A baixaria da campanha em SP e o papel forçado da esquerda. Por Luis F. Miguel

Atualizado em 3 de outubro de 2024 às 19:26
José Luiz Datena (PSDB) dá cadeirada em Pablo Marçal (PRTB) durante debate da TV Cultura. Foto: Reprodução

Por Luis Felipe Miguel, publicado em seu Facebook

No domingo, brasileiros de todo país, menos aqui do Distrito Federal, vão às urnas escolher os novos prefeitos e vereadores de suas cidades.

No discurso do civismo convencional, a eleição é “a festa da democracia”. Seria o momento em que o povo exerce sua soberania e, por meio do voto, define o futuro da coletividade.

O que nós vemos, entretanto, é um festival de baixarias, de desinformação, de uso do poder econômico e da máquina administrativo.

O que as campanhas, como regra, trouxeram de luz para uma escolha consciente? De fato, quanto maiores as chances eleitorais de um candidato, mais seu discurso tende a se tornar ou ilusório ou desidratado.

A maior cidade do país foi também aquela que se superou em baixaria. Os candidatos trocaram agressões verbais e físicas, praticamente sem qualquer espaço para um debate sobre os interesses que representam e o projeto que encarnam.

O clichê me faria dizer que a campanha paulistana foi um circo, mas sei que logo viria alguém me admoestar, observando, corretamente, que os artistas de circo propiciam uma diversão sadia.

Não é só a baixaria aberta. Vejamos Tabata Amaral, que se vendeu na campanha como a boa moça, a competente, a “adulta na sala” (palavras dela própria).

Quem compra essa imagem sabe, por exemplo, que ela é “a favor da educação”. Mas de que educação ela é a favor? O projeto privatista que a candidata encarna não aparece, escondido pelo marketing.

Tabata Amaral (PSB), candidata à Prefeitura de São Paulo, durante debate na Band. Foto: Reprodução

Só aparece um vislumbre dele, vejam só, quando Pablo Marçal diz, em tom meio de deboche, que a convidaria para seu secretariado.

A ausência de clareza não vem só da baixaria. É congênita à campanha eleitoral moderna.

Coisas de democracia periférica? Tudo indica que não. No nosso grande irmão do Norte, inspiração de nosso sistema político, a eleição presidencial não é muito diferente.
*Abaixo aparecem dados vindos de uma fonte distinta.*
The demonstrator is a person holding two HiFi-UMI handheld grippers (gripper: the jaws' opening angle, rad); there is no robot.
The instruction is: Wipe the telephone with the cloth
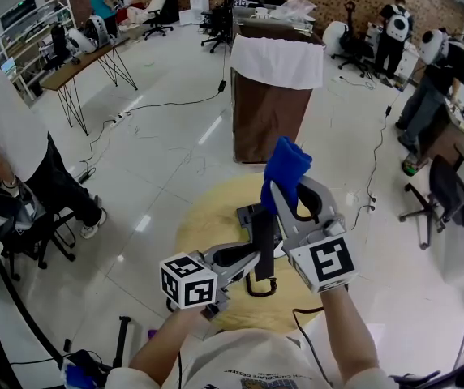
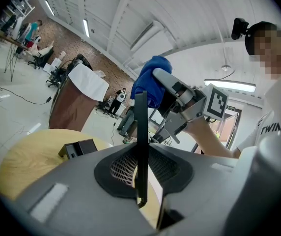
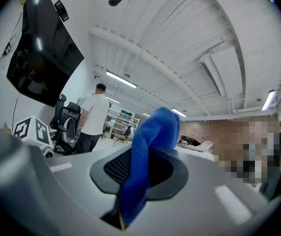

Na verdade, o nível do debate é próximo do zero. Republicanos e democratas têm como prioridade arrecadar dinheiro dos grandes financiadores de campanha, com o alinhamento a seus interesses que isso necessariamente representa, e constituir enormes equipes de advogados para disputar a impugnação de eleitores nos chamados “estados pêndulo”, aqueles que decidem a maioria do colégio eleitoral.

O fato é que o processo eleitoral, embora tenha se tornado sinônimo de democracia, é uma pálida efetivação de seus ideais.

Tudo, na vida do eleitor comum, o afasta da competência política. No trabalho, na escola, dentro do lar, ele é premiado quando obedece e aprende que exercer seu senso crítico e pensar com a própria cabeça é sempre um risco.

Ele sabe que seu voto, um entre milhões, quase certamente não será decisivo e isso o desincentiva a se educar politicamente.

Como podemos imaginar que, de um treinamento social permanente assim, teremos eleitores conscientes?

Mulher em cabine eletrônica durante votação. Foto: Edilson Rodrigues/Agência Senado

Por outro lado, os grandes interesses econômicos têm muitos recursos para estimular que os candidatos ajam em favor de seus interesses.

Do financiamento de campanha ao lobby, da dependência do Estado diante do investimento capitalista à corrupção, fica muito claro que o poder político se submete ao econômico.

Isso não é uma falha: isso é próprio a vinculação entre um Estado formalmente democrático e uma sociedade capitalista.

A democracia eleitoral, no fim das contas, cumpre uma função de estabilização do sistema. Fato curioso: ao mesmo tempo em freia qualquer propósito de transformação radical da sociedade, a eleição se mostra bem eficaz para legitimar retrocessos.

É o momento atual, em que nosso objetivo se limita a evitar o pior.

À esquerda, o processo eleitoral apresenta múltiplos incentivos para a moderação de seus programas, para a acomodação à ideologia dominante e para a transformação da vitória nas urnas em alfa e ômega de sua ação.

Em vez de buscar ganhar eleições para mudar o mundo, a esquerda é cada vez mais levada a mudar a si mesma na esperança de ganhar eleições.

Sim, é difícil imaginar uma ordem democrática que dispense a competição eleitoral. Mas fazer dessa competição toda a democracia que existe na sociedade, isso é o caminho para o fracasso.